Reading many papers of deep-learning, I realized that the number of parameters and the computation costs are not exactly the same thing. When I read papers, people usually measure and compare model complexities based on the number of parameters. But I think computational cost should also be considered alongside with the number of parameters.
Taking a residual CNN network (ResNet) for example, this model reduces spatial dimension very fast and reduces computational cost very much by adopting stride=2 in the first conv layer and then max pool. Therefore, the spatial feature dimension becomes 1/4 of the input in the third layer.

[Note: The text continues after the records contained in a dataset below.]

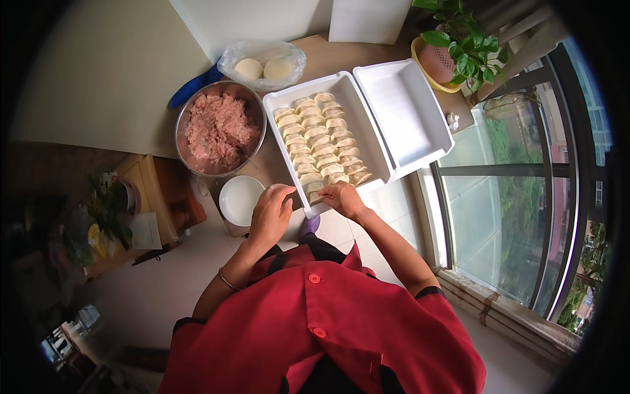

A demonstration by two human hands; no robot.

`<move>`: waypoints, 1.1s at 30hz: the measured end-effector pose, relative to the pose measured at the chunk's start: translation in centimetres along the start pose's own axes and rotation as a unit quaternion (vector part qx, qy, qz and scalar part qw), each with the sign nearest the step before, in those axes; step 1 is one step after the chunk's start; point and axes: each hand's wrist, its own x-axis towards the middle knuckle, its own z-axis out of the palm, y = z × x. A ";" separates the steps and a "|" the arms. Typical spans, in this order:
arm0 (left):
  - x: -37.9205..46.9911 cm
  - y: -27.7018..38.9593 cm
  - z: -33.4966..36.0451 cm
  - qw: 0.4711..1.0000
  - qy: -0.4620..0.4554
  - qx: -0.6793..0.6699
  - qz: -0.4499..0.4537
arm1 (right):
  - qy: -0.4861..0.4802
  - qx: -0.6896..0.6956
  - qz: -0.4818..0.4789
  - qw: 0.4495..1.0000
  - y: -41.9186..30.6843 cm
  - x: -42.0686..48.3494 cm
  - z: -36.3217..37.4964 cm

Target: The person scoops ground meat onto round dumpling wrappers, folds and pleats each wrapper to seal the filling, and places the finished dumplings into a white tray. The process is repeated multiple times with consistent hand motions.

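Note:
Rows of folded dumplings lie in a white plastic tray. My right hand reaches over the tray's near edge, its fingers pinching a dumpling at the near end of the left row. My left hand is just left of the tray's near corner, thumb and fingers apart, with nothing seen in it. Close beyond this hand is a white bowl. A steel bowl of raw minced meat filling stands left of the tray.
A second white tray adjoins the first on the right. Behind the steel bowl are a clear plastic bag with round pale dough pieces and a blue object. A potted plant stands at the back right, near a large window.

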 end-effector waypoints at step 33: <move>-7.7 -7.4 -13.2 0.986 0.071 -0.053 -0.139 | 0.075 -0.248 0.021 0.965 -7.5 35.2 -6.3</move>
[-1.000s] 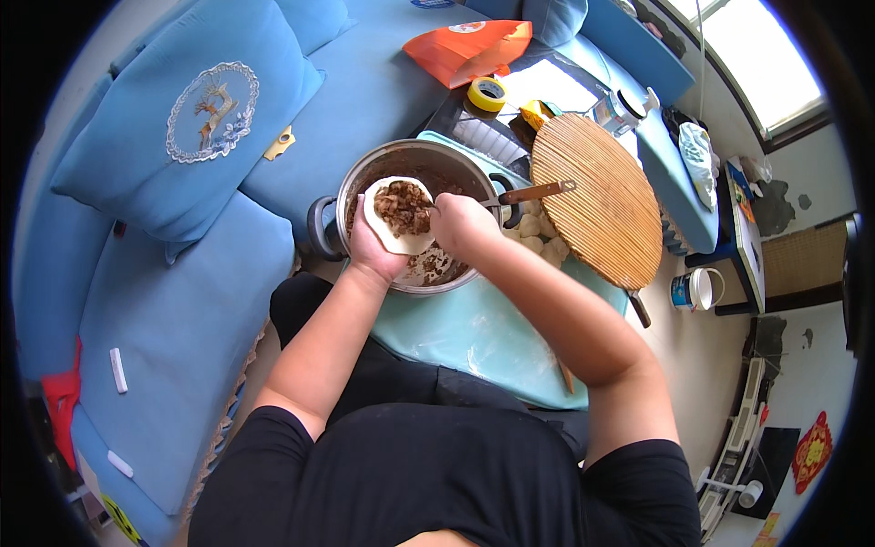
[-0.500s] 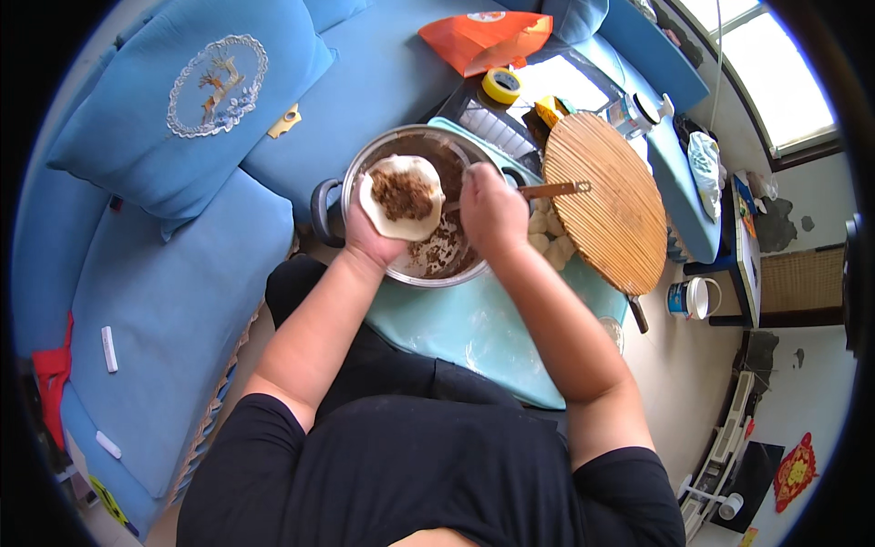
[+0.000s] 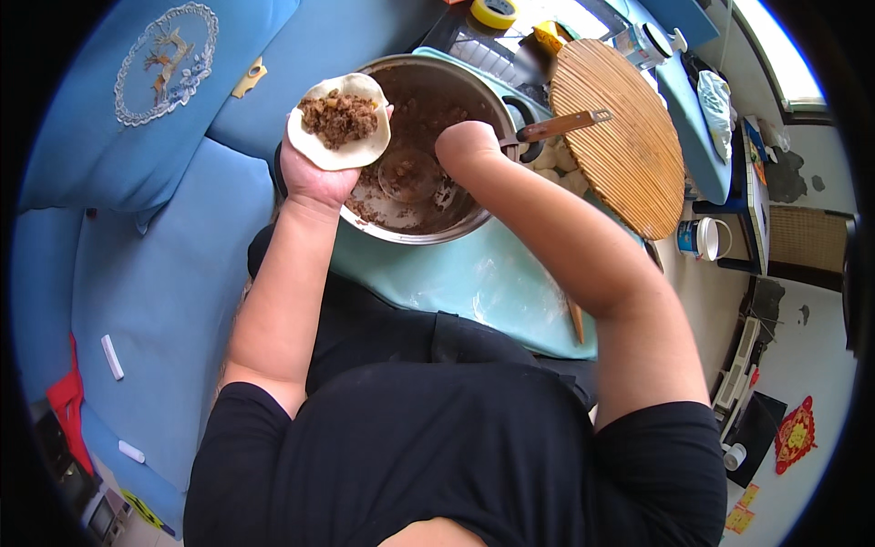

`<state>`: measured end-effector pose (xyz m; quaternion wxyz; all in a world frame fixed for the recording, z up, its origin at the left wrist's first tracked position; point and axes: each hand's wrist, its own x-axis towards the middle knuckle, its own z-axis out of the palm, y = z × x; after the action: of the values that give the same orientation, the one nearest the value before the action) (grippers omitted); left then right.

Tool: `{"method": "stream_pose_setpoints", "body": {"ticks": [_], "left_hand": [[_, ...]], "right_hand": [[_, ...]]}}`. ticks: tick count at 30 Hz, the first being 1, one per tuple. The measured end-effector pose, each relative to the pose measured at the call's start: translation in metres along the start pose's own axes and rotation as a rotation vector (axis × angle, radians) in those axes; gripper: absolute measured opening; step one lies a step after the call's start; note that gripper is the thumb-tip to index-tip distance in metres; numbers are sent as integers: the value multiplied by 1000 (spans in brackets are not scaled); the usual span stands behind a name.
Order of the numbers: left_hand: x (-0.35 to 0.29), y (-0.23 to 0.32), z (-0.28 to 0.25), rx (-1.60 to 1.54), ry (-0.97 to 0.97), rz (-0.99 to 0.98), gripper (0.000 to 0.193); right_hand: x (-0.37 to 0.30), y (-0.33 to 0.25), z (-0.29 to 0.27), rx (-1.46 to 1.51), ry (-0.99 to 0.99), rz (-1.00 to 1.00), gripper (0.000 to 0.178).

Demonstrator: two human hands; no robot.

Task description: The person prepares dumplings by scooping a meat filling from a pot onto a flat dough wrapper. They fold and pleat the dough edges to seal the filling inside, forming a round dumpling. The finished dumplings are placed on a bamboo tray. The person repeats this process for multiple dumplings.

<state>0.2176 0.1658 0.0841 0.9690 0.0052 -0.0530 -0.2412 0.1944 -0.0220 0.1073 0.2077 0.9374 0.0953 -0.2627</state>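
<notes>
1. My left hand (image 3: 321, 180) is palm up and spread in a shallow cup; its fingertips show just past the far right edge of the dough round (image 3: 342, 156).
2. That round rests on my palm, at the left side of the wide metal pot (image 3: 415, 239), partly over the rim, with brown crumbly filling (image 3: 339, 118) heaped in its middle.
3. I judge the dough light, soft and limp: it should sag wherever my palm doesn't back it, so it's best carried from beneath.
4. The filling looks loose and moist; tilting could spill crumbs, and grease on the edge could make it slippery.
5. The bare pale border is where I'd take hold, lightly, between thumb and fingertips; a hard pull could thin or tear it.
6. My right hand (image 3: 468, 149) is curled over the pot, beside the metal neck of a utensil with a wooden handle (image 3: 567, 126). Its fingers are hidden, so I can't tell whether they pinch that neck.
7. The pot stands on the teal-covered bench (image 3: 456, 283); I'd expect it to be the heavy, steady piece here.
</notes>
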Motion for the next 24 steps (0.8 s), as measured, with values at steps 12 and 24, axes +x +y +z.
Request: {"method": "stream_pose_setpoints", "body": {"ticks": [12, 24], "left_hand": [[-4, 3, 0, -75, 2, -51, 44], [-2, 4, -2, -40, 24, -59, 45]], "right_hand": [[38, -20, -17, 280, 181, 46, 16], [67, -54, 28, 658, -149, -36, 21]]}}
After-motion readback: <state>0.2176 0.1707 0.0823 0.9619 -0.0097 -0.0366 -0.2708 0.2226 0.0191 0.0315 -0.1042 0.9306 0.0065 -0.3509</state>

Here, I did a simple experiment. Because the residual CNN is fully connected network, input size does not matter. I changed the residual network by removing maxpool in the second layer so that the spatial dimension is now reduced to 1/2 instead of 1/4. And I trained it with imagenet. And it looks like the performance is better in this case. It is straight forward because the computation cost for feature extraction becomes larger. But in this case, the number of parameters is the same. I think it is one example showing the model's capacity is also depending on computational cost not just the number of parameters.
Another example is, people sometimes use bilinear pooling at the end of the CNN for classification task. And this bilinear pooling is very expensive in computation cost but requires no additional parameters. When a bilinear pooling is attached to a conventional CNN, total number of parameter does not increase but computation cost does. (http://vis-www.cs.umass.edu/bcnn/docs/bcnn_iccv15.pdf)
In summary, my question is, "why many papers just compare models just based on the number of parameters? I think they also should consider computation cost". Could anyone give me any thoughts whether I am right or not?